*** Opening Raw data ***

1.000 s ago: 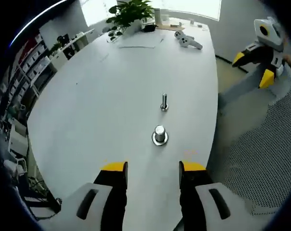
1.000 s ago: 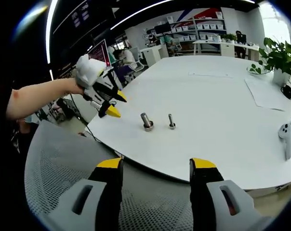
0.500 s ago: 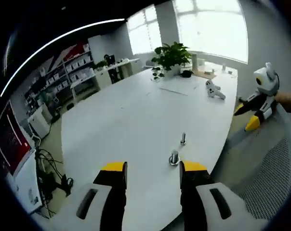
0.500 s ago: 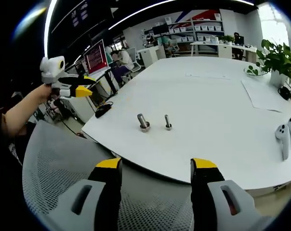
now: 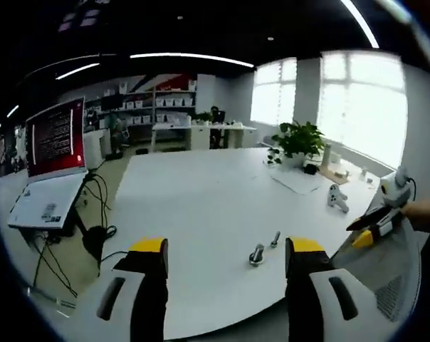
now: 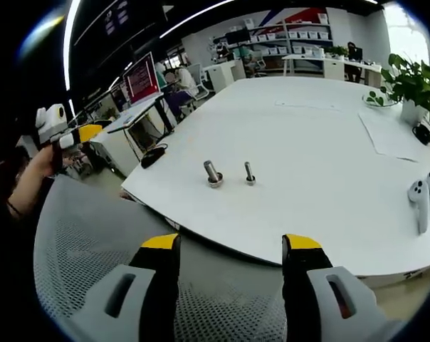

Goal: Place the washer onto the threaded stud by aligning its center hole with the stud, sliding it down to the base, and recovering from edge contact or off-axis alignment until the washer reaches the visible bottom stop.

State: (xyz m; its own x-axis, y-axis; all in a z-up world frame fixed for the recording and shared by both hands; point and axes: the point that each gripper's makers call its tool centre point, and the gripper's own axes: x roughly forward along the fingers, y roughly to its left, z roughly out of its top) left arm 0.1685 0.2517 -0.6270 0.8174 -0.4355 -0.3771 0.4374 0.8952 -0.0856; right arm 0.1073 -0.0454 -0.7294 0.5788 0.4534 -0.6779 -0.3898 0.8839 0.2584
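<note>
On the white table (image 6: pixel 322 135) a thick metal stud (image 6: pixel 213 173) stands upright with a flat washer ring around its foot. A thinner bolt (image 6: pixel 249 173) stands just beside it. In the left gripper view the same stud (image 5: pixel 256 254) and thin bolt (image 5: pixel 275 239) look small, near the table's front edge. My left gripper (image 5: pixel 227 249) is open, holds nothing and is well back from the table. My right gripper (image 6: pixel 231 246) is open too, above a mesh chair back. Each gripper appears in the other's view: the left gripper (image 6: pixel 62 132) and the right gripper (image 5: pixel 382 217).
A grey mesh chair back (image 6: pixel 94 249) stands between my right gripper and the table. A white game controller (image 6: pixel 423 192), a sheet of paper (image 6: pixel 396 135) and a potted plant (image 6: pixel 411 78) are at the table's far side. A screen (image 5: pixel 55 135) stands at the left.
My left gripper has drawn back and up from the table, so the stud and bolt look much smaller. The right gripper has hardly moved. Both stay open.
</note>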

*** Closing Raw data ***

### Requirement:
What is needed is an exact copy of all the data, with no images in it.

### Task output:
1.000 s ago: 
1.000 s ago: 
0.500 s ago: 
0.500 s ago: 
now: 
now: 

Goal: Place the washer onto the threaded stud by aligning its center hole with the stud, sliding it down to the base, and recovering from edge contact or off-axis alignment until the washer reaches the visible bottom stop.

State: (xyz m; its own x-axis, y-axis; all in a z-up world frame fixed for the recording and shared by both hands; point and axes: the point that each gripper's makers call its tool centre point, and the gripper's own axes: x roughly forward along the fingers, y roughly to its left, z roughly out of its top) left arm 0.1685 0.2517 -0.6270 0.8174 -0.4355 -0.3771 0.4374 0.8952 -0.0856; right arm 0.1073 -0.0454 -0.7294 0.5788 0.4534 -0.6779 -0.3898 0.8839 0.2584
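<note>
On the white table (image 6: pixel 322 135) a thick metal stud (image 6: pixel 213 173) stands upright with a flat washer ring around its foot. A thinner bolt (image 6: pixel 249 173) stands just beside it. In the left gripper view the same stud (image 5: pixel 256 254) and thin bolt (image 5: pixel 275 239) look small, near the table's front edge. My left gripper (image 5: pixel 227 249) is open, holds nothing and is well back from the table. My right gripper (image 6: pixel 231 246) is open too, above a mesh chair back. Each gripper appears in the other's view: the left gripper (image 6: pixel 62 132) and the right gripper (image 5: pixel 382 217).
A grey mesh chair back (image 6: pixel 94 249) stands between my right gripper and the table. A white game controller (image 6: pixel 423 192), a sheet of paper (image 6: pixel 396 135) and a potted plant (image 6: pixel 411 78) are at the table's far side. A screen (image 5: pixel 55 135) stands at the left.
My left gripper has drawn back and up from the table, so the stud and bolt look much smaller. The right gripper has hardly moved. Both stay open.
</note>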

The exercise calls for nothing further.